RSVP-TE is an extension to the unicast RSVP-TE which some providers use today to build LSPs as opposed to LDP. It is defined in RFC 4875.

Unicast MPLS uses unicast and no additional signaling in the core. It does not use a multipoint LSP.

Multipoint LSP

Normal unicast forwarding through MPLS uses a point to point LSP. This is not efficient for multicast. To overcome this, multipoint LSPs are used instead. There are two different types, point to multipoint and multipoint to multipoint.

P2MP1

  • Replication of traffic in core
  • Allows only the root of the P2MP LSP to inject packets into the tree
  • If signaled with mLDP – Path based on IP routing
  • If signaled with RSVP-TE – Constraint-based/explicit routing. RSVP-TE also supports admission control

MP2MP1

  • Replication of traffic in core
  • Bidirectional
  • All the leafs of the LSP can inject and receive packets from the LSP
  • Signaled with mLDP
  • Path based on IP routing

Core Tree Types

Depending on the number of sources and where the sources are located, different type of core trees can be used.
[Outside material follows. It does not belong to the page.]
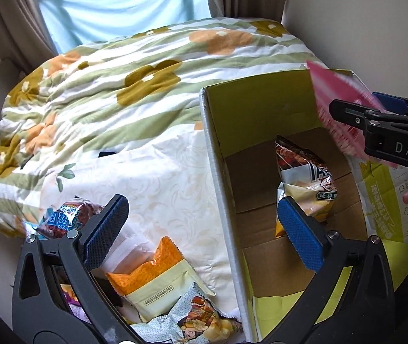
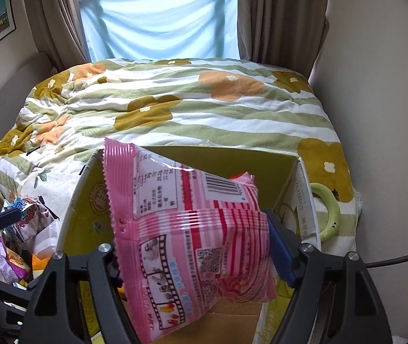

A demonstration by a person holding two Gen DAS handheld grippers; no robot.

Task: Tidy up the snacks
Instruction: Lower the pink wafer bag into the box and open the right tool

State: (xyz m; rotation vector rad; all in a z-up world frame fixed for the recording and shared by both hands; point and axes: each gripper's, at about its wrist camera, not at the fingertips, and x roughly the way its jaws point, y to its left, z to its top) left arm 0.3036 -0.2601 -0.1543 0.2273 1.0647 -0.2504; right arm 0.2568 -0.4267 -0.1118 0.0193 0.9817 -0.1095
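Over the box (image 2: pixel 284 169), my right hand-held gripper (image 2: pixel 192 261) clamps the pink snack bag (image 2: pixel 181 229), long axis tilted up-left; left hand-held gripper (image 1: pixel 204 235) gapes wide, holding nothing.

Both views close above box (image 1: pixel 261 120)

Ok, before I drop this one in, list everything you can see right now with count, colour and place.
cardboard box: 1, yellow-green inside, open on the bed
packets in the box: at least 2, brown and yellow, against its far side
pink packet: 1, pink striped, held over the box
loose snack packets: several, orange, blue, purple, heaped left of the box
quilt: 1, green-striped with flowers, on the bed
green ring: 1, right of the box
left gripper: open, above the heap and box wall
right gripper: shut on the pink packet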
If you are familiar with Draft Rosen, you may know of the default MDT and the data MDT.

Coretree1

Signalling the Labels

As mentioned previously there are three main ways of signalling the labels. We will start by looking at mLDP.

  • LSPs are built from the leaf to the root
  • Supports P2MP and MP2MP LSPs
    • mLDP with MP2MP provides great scalability advantages for “any to any” topologies
      • “any to any” communication applications:
        • mVPN supporting bidirectional PIM
        • mVPN Default MDT model
        • If a provider does not want  tree state per ingress PE source
  • Supports Fast Reroute (FRR) via RSVP-TE unicast backup path
  • No periodic signaling, reliable using TCP
  • Control plane is P2MP or MP2MP
  • Data plane is P2MP
  • Scalable due to receiver driven tree building
  • Supports MP2MP
  • Does not support traffic engineering

RSVP-TE can be used as well with the following characteristics.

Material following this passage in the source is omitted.